Свершилось. Афонцев, Деревяго, Гусев, стоявшие рядом, разинули кричащие рты. Как и бывает с середняком, поначалу не понимавшие (не принимавшие) знаковости этой сральной затеи, они вдруг тоже почувствовали силу и энергию жеста.
— Ур-ра! Ур-ра! — кричали зеки, теперь все заедино.
А двое безымянных спешили туда, к осевшей вышке, так же поспешно, на бегу, расстегивая и спуская штаны. Влезть и быть там. Оставить свое. Отметить миг победы.
Те, и другие, и третьи — они не просто так покрывали дерьмом высокое место надзора. Они метили. Они клеймили. Они не желали, чтобы их боль и беда были вскоре же обезличены. И забыты вместе с уходящим временем. Вместе с зарытыми мертвыми. Вместе и заодно с вышками, столбами, колючей проволокой… Под тощими задами зеков грубо и спешно громоздился культ их страданий. Вдогон этому саморазрушающемуся времени. Их кучам и кучкам было далеко до былой высоты вышки, увы! Но тем чудовищней они старались.
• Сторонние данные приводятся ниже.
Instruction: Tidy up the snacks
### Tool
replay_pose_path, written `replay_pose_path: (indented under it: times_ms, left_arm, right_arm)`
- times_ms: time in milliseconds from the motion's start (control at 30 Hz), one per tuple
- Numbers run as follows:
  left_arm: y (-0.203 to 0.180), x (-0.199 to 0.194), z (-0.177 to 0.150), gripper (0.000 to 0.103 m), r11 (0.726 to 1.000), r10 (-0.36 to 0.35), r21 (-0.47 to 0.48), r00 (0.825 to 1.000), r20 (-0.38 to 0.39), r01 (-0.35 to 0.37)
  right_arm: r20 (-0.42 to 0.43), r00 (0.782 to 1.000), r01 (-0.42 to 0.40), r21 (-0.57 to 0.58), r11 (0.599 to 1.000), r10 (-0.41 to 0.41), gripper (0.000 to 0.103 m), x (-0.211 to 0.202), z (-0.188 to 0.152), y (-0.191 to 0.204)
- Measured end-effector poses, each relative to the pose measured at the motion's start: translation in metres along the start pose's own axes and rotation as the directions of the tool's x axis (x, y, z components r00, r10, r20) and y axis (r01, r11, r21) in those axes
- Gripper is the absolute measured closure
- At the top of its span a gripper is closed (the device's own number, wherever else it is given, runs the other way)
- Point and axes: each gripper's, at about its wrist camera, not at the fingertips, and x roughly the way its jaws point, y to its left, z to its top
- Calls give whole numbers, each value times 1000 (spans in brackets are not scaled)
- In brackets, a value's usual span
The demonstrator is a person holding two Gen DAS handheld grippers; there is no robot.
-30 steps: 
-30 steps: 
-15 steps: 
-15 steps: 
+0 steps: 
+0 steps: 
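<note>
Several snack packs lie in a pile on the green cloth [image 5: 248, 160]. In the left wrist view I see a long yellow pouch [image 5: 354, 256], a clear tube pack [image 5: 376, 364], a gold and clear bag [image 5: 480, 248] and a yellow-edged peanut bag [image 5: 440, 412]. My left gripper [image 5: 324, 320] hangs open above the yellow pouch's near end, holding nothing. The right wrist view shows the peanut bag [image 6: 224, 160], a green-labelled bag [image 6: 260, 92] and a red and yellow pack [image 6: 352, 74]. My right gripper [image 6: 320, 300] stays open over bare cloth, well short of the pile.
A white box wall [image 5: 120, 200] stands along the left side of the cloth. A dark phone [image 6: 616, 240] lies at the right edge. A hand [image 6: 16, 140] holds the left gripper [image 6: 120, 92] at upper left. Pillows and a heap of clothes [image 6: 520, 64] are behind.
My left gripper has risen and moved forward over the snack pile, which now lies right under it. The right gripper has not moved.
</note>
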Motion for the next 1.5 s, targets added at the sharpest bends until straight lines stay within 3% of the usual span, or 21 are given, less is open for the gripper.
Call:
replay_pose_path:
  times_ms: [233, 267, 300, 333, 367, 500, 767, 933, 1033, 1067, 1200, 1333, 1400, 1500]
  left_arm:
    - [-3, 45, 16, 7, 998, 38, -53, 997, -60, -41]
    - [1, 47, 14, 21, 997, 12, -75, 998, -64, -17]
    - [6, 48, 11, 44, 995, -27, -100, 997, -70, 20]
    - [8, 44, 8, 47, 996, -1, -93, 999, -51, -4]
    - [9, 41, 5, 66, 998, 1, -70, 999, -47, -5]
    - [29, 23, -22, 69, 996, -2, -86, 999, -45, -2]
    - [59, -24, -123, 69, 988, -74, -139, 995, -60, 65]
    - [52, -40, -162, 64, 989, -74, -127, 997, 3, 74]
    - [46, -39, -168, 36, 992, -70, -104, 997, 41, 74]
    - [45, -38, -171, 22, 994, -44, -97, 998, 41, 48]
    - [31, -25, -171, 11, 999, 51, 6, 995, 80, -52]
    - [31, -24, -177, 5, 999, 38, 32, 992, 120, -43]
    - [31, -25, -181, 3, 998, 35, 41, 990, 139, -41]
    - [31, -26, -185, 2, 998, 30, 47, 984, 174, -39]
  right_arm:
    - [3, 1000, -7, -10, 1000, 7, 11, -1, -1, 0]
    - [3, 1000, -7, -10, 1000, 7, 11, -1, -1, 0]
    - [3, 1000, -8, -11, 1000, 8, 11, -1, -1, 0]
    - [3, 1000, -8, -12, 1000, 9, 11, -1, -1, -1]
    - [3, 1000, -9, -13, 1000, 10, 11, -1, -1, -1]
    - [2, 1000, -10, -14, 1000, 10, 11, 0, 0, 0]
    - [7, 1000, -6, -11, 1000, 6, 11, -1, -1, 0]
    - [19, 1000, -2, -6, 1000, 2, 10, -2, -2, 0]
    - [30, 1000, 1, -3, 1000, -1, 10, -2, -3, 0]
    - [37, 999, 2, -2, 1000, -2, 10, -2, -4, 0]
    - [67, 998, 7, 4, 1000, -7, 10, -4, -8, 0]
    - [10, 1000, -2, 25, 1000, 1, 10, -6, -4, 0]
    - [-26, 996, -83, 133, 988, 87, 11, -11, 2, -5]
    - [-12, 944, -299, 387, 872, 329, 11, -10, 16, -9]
Вчера была фасоль. Ее привезли, ее достало всем. В жарком разваре вкуса фасоли вспомнились давние супы — недоступная десятилетиями, неслыханная еда! С привкусом солнца. С привкусом
детства и сытого юга России. Ели, жадно зажевывая утром. Ели, заглатывая в обед. Ели меж едами, хотя бы ложку-две. Зато сегодня исшарпанные язвами желудки не выдержали. Всех несло. Тем самым только усиливая их историческую возможность метить и гадить. С особой мстительностью зеки садились на запретной траве, вдоль былой колючки. Сидя на кортках и придерживая штаны, рассаживались они по зоне, все решительнее вглубь. Шаг за шагом (смелея!) гадили у караулки. Гадили у Шизо — у «лазарета». У входа в свой барак. И в открытую садились на самом виду и даже на плацу, где построение. Торопились… Как знать! За лихой вседозволенностью им откроется, возможно, еще большая немереная освобожденность.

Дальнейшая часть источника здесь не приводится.